Assigned task
Transcribe all the entries word for word, omitting any pictures they contain.

Data supplied
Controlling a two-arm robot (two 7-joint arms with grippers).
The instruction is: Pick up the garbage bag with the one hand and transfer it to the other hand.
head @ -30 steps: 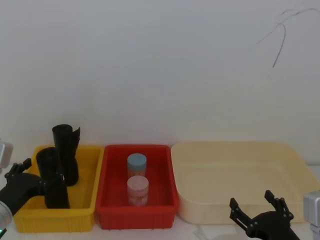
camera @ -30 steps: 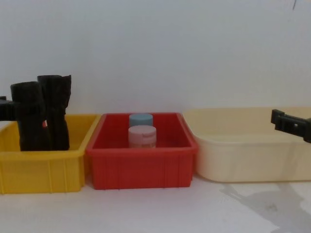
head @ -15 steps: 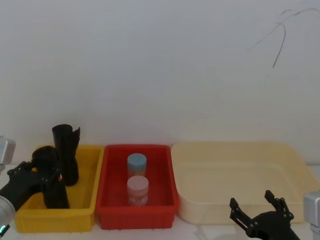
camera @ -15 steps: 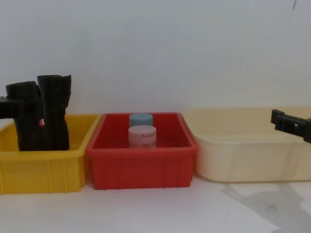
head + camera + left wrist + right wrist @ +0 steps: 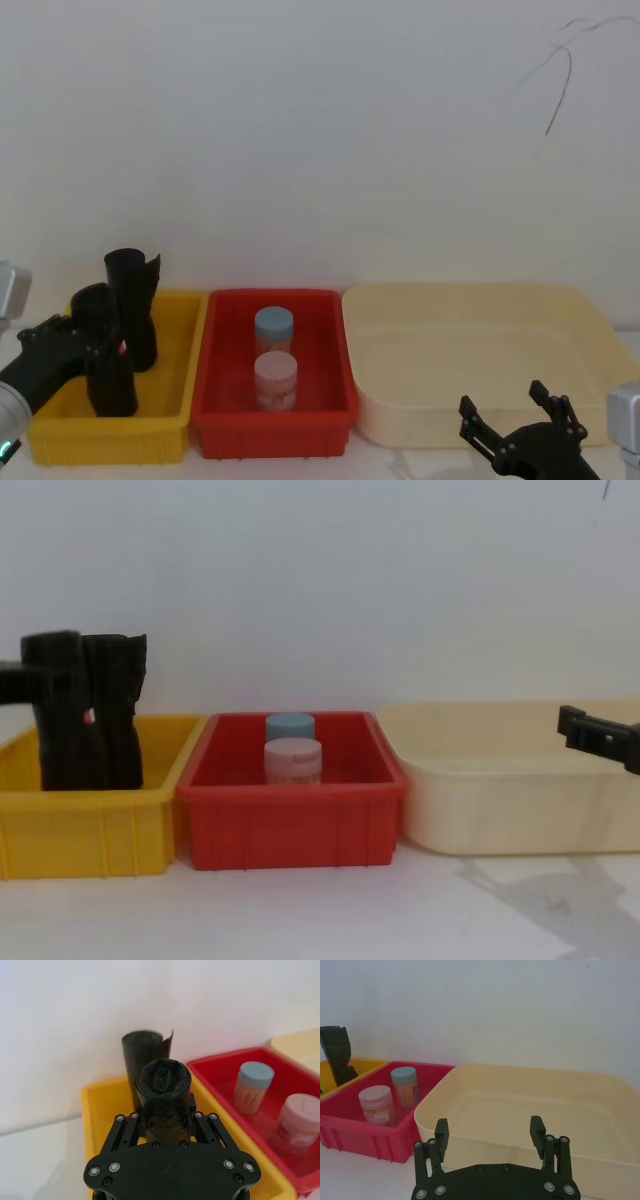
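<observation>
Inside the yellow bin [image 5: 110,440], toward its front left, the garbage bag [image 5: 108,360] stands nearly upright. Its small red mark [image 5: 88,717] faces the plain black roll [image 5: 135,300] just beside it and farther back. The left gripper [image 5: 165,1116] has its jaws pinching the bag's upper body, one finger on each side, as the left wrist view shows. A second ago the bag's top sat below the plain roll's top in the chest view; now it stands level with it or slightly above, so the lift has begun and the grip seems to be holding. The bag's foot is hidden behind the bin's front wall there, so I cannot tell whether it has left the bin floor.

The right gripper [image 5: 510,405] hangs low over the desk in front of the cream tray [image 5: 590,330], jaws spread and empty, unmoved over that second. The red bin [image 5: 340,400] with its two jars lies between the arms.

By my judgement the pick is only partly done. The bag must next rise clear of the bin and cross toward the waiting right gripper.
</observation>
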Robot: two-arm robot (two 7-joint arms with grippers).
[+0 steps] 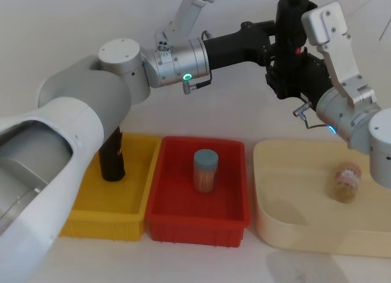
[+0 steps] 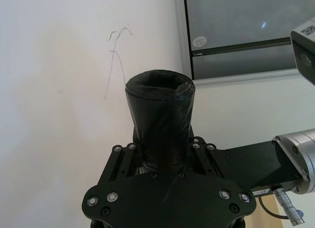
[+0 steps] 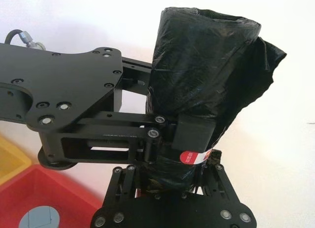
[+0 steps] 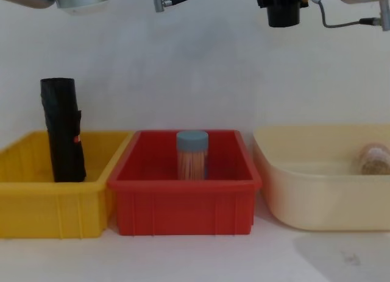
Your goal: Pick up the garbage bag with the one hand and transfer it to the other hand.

Answer space
Controlling a two-arm robot (two 7-joint arms with grippers).
The instruction is: Pick up the garbage bag with the one hand and transfer it to the other hand.
head @ -30 steps: 
camera @ -30 steps: 
head @ -15 steps: 
camera @ -15 steps: 
head + camera + left wrist + right wrist @ +0 steps: 
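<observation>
Inside the yellow bin [image 5: 110,440], toward its front left, the garbage bag [image 5: 108,360] stands nearly upright. Its small red mark [image 5: 88,717] faces the plain black roll [image 5: 135,300] just beside it and farther back. The left gripper [image 5: 165,1116] has its jaws pinching the bag's upper body, one finger on each side, as the left wrist view shows. A second ago the bag's top sat below the plain roll's top in the chest view; now it stands level with it or slightly above, so the lift has begun and the grip seems to be holding. The bag's foot is hidden behind the bin's front wall there, so I cannot tell whether it has left the bin floor.

The right gripper [image 5: 510,405] hangs low over the desk in front of the cream tray [image 5: 590,330], jaws spread and empty, unmoved over that second. The red bin [image 5: 340,400] with its two jars lies between the arms.

By my judgement the pick is only partly done. The bag must next rise clear of the bin and cross toward the waiting right gripper.
</observation>
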Robot: two-arm robot (two 7-joint arms with grippers).
[+0 steps] 
[+0 steps] 
[+0 steps] 
[+0 steps] 
Your goal: Pick up the garbage bag with the one hand and transfer it to the other hand.

The output for this exercise is complete.